'''

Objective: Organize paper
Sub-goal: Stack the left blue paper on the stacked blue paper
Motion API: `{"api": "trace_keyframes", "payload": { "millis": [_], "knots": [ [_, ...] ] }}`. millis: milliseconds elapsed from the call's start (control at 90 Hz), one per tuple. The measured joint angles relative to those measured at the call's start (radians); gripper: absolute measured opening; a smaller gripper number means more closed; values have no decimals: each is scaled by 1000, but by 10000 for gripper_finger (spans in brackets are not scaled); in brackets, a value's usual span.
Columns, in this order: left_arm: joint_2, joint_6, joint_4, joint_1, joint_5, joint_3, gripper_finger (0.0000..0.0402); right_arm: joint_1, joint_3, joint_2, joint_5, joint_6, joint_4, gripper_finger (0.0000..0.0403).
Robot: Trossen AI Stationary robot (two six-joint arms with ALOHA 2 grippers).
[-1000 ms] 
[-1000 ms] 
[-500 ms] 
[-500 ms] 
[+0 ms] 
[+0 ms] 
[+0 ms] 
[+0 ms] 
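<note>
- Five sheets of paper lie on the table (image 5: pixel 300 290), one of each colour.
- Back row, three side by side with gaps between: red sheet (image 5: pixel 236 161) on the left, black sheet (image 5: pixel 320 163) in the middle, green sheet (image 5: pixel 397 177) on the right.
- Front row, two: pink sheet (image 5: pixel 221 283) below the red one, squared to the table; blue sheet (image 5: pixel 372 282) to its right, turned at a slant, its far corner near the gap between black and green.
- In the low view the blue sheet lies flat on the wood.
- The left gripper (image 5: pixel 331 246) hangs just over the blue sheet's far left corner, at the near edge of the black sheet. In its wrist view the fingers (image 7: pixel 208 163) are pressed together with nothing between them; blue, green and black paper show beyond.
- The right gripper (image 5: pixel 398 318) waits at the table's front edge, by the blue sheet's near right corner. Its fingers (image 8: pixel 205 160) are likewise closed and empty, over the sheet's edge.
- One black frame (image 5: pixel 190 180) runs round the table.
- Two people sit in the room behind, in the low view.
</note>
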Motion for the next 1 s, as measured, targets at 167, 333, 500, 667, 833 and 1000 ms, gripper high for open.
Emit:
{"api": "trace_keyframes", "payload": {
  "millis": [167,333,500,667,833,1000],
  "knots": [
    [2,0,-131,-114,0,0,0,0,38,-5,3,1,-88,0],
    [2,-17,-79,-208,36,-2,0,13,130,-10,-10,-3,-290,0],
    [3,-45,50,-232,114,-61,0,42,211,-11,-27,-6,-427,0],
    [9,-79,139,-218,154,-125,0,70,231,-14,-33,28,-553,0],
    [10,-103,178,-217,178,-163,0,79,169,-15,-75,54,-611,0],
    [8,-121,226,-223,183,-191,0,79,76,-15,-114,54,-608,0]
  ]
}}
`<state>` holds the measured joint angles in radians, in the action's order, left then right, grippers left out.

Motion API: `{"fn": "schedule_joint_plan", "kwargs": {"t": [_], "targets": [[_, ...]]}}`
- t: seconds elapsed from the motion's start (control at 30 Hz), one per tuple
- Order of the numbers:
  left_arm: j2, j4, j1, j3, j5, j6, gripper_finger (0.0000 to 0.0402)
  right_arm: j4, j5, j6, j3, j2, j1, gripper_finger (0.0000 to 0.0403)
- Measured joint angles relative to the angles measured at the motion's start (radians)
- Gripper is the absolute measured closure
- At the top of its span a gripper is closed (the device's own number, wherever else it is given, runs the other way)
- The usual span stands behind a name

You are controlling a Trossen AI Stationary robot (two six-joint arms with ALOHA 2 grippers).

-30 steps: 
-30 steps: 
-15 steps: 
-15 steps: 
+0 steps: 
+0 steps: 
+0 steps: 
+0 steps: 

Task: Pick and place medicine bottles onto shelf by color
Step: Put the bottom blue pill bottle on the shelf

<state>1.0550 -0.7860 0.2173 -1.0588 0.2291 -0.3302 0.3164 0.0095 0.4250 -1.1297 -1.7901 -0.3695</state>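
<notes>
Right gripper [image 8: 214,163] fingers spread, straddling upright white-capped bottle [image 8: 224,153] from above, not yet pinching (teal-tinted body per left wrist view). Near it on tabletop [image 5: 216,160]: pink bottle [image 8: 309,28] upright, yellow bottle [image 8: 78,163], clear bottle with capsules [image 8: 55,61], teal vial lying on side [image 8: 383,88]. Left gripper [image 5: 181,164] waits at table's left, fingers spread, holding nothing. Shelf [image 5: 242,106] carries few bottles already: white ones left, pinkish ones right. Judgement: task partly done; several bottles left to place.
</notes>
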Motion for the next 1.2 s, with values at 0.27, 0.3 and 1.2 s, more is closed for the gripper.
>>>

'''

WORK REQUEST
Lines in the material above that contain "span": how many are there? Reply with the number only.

TASK SOLUTION
3